Penggerebekan ke salah satu rumah pengusaha muda batu bara itu gagal, orangnya
tidak ditemukan. Orang-orang
dari NU Kultural telah bersuara keras mengenai sikap PBNU yang
"seolah-olah" ingin pasang badan membela Mardani Maming melawan
hukum negara. Kita bisa lihat, salah satunya, Rifki Amin selaku Ketua Aliansi
Nahdliyin Jakarta meminta PBNU untuk memberhentikan Mardani H Maming sebagai
Bendahara Umum (Bendum) PBNU. Atau, Kita bisa lihat dari NU Struktural,
misalnya, Wakil Ketua PWNU Jawa Timur, KH Abdus Salam Shohib, yang juga
menilai PBNU lebih membela Bendum Mardani H Maming, padahal sudah menjadi
tersangka KPK. Namun,
suara-suara kritis dari NU Kultural maupun NU Struktural ini terhembas oleh
karang tajam keinginan PBNU di bawah nakhoda KH. Yahya Cholil Staquf (Gus
Yahya). Di sini, kita teringat oleh kata-kata Gus Yahya sendiri di Sambutan
Pembukaan Rakernas Cipasung kemarin, yang mengatakan: “pengurus Tanfidziyah
harus menunjukkan gestur-gestur tertentu, bahkan gestur tentang hal-hal
sepele.” Jika itu benar, maka gestur terkait pembelaan PBNU atas Mardaning H.

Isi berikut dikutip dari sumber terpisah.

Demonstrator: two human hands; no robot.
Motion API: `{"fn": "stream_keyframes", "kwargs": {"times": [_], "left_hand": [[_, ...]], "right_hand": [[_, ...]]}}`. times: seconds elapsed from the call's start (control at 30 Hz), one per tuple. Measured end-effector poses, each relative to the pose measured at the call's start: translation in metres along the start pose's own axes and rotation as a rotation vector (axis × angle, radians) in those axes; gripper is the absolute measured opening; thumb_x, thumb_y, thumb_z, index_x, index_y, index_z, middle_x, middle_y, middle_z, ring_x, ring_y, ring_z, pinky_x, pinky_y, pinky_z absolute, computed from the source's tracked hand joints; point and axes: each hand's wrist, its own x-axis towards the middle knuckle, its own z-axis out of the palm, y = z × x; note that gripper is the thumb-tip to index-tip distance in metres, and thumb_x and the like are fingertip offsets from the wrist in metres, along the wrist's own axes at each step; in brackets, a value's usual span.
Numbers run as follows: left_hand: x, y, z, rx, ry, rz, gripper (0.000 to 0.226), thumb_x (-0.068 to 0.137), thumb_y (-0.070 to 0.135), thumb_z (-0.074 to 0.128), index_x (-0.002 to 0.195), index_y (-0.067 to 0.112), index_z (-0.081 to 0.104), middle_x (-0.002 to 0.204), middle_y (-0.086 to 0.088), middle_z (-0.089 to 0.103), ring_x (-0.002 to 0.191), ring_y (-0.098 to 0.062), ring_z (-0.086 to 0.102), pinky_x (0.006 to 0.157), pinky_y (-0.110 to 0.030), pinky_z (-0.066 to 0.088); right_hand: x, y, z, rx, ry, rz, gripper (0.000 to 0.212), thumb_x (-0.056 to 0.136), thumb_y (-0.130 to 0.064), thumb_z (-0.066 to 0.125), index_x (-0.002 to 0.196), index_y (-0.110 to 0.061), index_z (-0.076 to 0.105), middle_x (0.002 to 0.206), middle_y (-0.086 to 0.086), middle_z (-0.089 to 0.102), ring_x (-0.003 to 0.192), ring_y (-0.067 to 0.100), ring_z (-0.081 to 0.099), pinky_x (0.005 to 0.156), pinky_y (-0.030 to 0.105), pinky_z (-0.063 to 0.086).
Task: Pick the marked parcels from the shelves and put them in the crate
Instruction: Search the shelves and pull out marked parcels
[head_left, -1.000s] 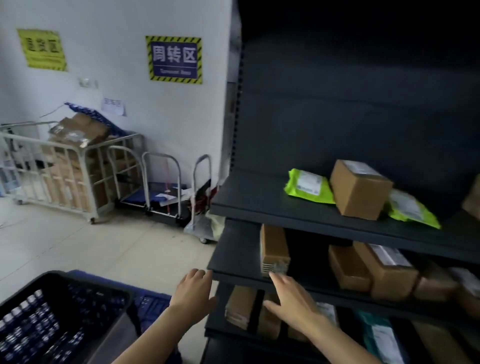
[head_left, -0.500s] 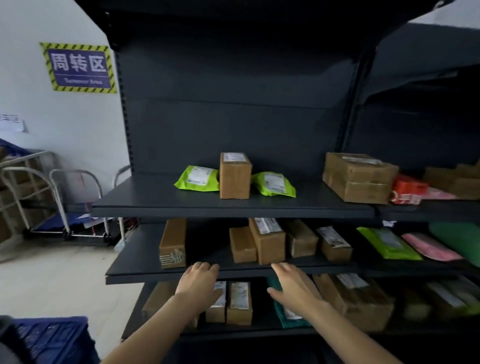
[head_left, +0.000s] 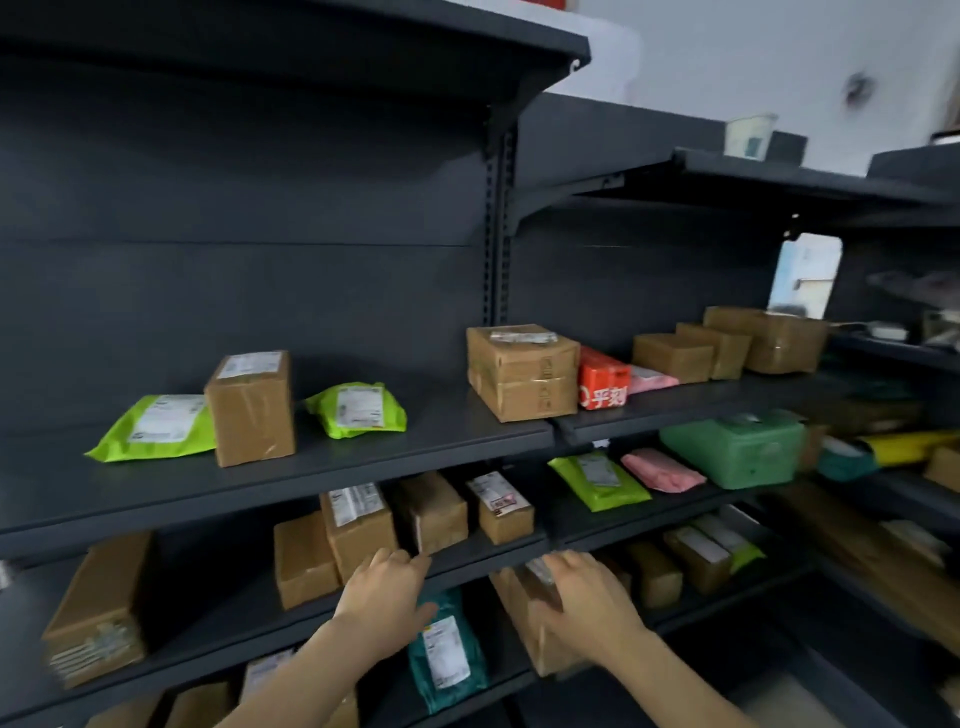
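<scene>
parcel depot, shelves (head_left: 291, 467), labelled parcels (head_left: 252, 408)

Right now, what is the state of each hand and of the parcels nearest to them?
left hand, open, holds nothing, at the shelf edge.
right hand, open, before the brown box; contact unclear.
brown box, standing on its shelf, not lifted.
teal bag, lying on its shelf, label showing.

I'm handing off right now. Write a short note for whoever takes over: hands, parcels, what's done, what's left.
Left hand: fingers relaxed, holding nothing, at the edge of the middle shelf.
Right hand: holding nothing, over a brown box on the lower shelf; contact unclear.
Parcels: boxes and bags lie on every shelf; the marks are unreadable.
Crate: not in view.
Done: nothing in hand.
Left: pick the marked parcels and crate them.
</scene>
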Motion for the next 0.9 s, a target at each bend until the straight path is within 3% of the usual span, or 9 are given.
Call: {"fn": "stream_keyframes", "kwargs": {"times": [0.27,0.67,0.8,0.9], "left_hand": [[0.116,0.044,-0.012,-0.052,0.038,0.094,0.052,0.091,0.044,0.047,0.137,0.019,0.042,0.136,-0.006,0.048,0.129,-0.025,0.039,0.104,-0.034,0.036],[0.25,0.096,-0.035,-0.116,0.265,0.167,0.057,0.093,0.043,0.046,0.144,0.021,0.036,0.14,0.001,0.045,0.132,-0.018,0.036,0.106,-0.026,0.033],[0.277,0.112,-0.042,-0.13,0.417,0.145,0.047,0.093,0.039,0.047,0.137,0.023,0.045,0.131,0.003,0.051,0.124,-0.016,0.042,0.098,-0.023,0.038],[0.293,0.129,-0.05,-0.182,0.612,0.091,0.031,0.09,0.027,0.056,0.117,0.014,0.063,0.115,-0.003,0.061,0.111,-0.023,0.053,0.087,-0.029,0.045]], "right_hand": [[0.063,0.08,-0.032,-0.03,0.023,0.038,0.064,0.091,-0.048,0.044,0.145,-0.015,0.029,0.142,0.001,0.04,0.132,0.019,0.034,0.106,0.03,0.033],[0.168,0.18,-0.07,0.039,0.264,0.072,0.058,0.09,-0.043,0.049,0.14,-0.015,0.037,0.138,0.001,0.046,0.125,0.019,0.041,0.103,0.028,0.035],[0.206,0.213,-0.082,0.063,0.281,0.012,0.059,0.09,-0.044,0.048,0.14,-0.014,0.037,0.14,0.002,0.044,0.127,0.018,0.04,0.104,0.029,0.035],[0.231,0.239,-0.092,0.099,0.288,-0.071,0.058,0.09,-0.043,0.05,0.139,-0.015,0.038,0.14,0.002,0.045,0.127,0.018,0.04,0.104,0.028,0.034]]}}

Maming adalah simbol linguistik yang bisa dimaknai secara pragmatis bahwa
PBNU saat ini membela korup(tor)si. Gus
Yahya juga mengatakan bahwa gestur tersebut berkaitan dengan struktur
kepengurusan PBNU, yang sejak awal direkrut karena memiliki pasitas mumpuni
dalam menjalankan tugas-tugas organisasi. Jika itu benar, kita patut curiga
hubungan Gus Yahya dan Mardani H. Maming sejak awal. Terutama tentang
kontribusi Mardani Maming terhadap Gus Yahya, sejak pemilihan ketua umum PBNU
di Muktamar terakhir. Dengan kata lain, profil Mardani H. Maming sudah
dikenal betul oleh Gus Yahya, dan dianggap layak memimpin PBNU. Dalam
sambutan pembukaan Rakernas tersebut pula, Gus Yahya mengatakan bahwa
organisasi harus dijalankan dengan profesionalitas tinggi dan rasional.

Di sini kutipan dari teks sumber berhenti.